● Exercise description: When the word "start" appears in a line of the data below, list that line.
** Opening Data extract block **
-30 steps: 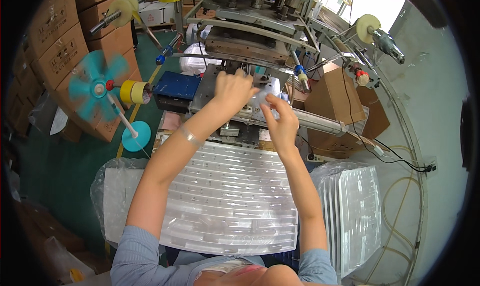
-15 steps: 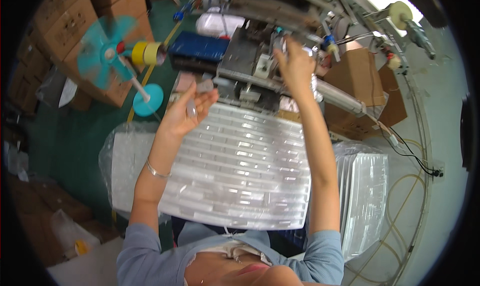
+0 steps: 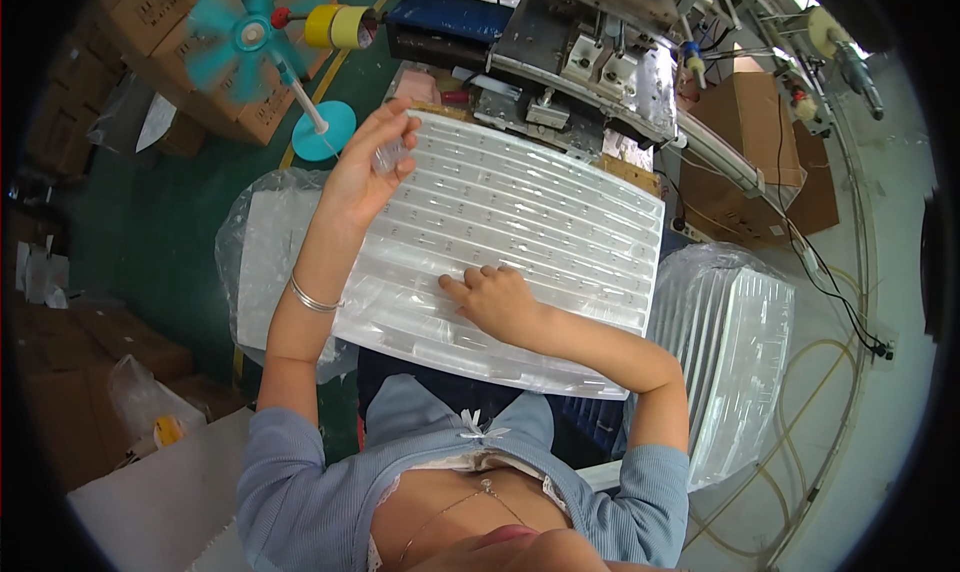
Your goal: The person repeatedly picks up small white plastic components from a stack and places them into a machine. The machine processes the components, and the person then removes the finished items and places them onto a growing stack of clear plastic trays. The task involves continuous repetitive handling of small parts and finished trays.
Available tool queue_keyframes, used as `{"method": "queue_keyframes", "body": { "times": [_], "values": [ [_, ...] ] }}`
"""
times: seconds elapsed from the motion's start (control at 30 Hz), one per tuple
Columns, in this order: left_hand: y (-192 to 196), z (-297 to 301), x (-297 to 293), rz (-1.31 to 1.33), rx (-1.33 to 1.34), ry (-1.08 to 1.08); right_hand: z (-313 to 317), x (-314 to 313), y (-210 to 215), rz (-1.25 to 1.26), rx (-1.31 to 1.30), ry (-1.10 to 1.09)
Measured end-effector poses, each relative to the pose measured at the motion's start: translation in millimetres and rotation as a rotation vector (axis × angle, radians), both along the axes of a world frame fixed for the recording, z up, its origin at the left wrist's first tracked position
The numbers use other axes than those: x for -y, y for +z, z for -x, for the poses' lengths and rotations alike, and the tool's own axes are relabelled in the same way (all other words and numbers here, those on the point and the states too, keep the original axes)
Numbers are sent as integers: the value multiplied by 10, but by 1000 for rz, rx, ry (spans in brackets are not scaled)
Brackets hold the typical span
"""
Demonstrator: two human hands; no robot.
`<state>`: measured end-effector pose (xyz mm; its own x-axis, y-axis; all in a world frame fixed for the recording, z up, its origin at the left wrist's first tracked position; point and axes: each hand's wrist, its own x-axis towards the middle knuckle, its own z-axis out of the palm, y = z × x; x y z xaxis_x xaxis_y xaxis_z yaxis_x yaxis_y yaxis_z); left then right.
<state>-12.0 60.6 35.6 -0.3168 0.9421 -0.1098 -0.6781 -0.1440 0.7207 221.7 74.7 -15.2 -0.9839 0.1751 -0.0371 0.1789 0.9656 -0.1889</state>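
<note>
My left hand (image 3: pixel 365 172) is raised over the far left corner of the clear plastic tray (image 3: pixel 560 232) on my lap, and its grip is closed around a small clear plastic piece (image 3: pixel 390 157), pinched between thumb and fingertips. My right hand (image 3: pixel 497 300) lies flat on the near part of the tray, fingers spread and holding nothing, pressing the tray steady.

The tray is ribbed into long rows of small pockets. As far as I can see, most pockets look unfilled; the plastic is so transparent that I cannot tell whether any already hold pieces. I judge the filling to be early on, with this one piece in hand not yet seated and nearly the whole tray left to go.

To my right stands a stack of the same trays (image 3: pixel 730 352) wrapped in a clear bag, and to my left more trays in plastic wrap (image 3: pixel 262 252) sit under the edge of the one I work on. Beyond the tray is the metal machine (image 3: pixel 590 52). A turquoise fan (image 3: pixel 250 32) stands on the green floor by cardboard boxes (image 3: pixel 160 12).
</note>
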Motion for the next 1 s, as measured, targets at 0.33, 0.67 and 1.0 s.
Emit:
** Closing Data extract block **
● Finished exercise:
times: seconds elapsed from the motion's start (control at 30 Hz), one per tuple
Measured end-effector poses, each relative to the pose measured at the motion's start: translation in millimetres and rotation as a rotation vector (axis × angle, radians), both along the axes of a world frame fixed for the recording, z up, its origin at the left wrist's first tracked position

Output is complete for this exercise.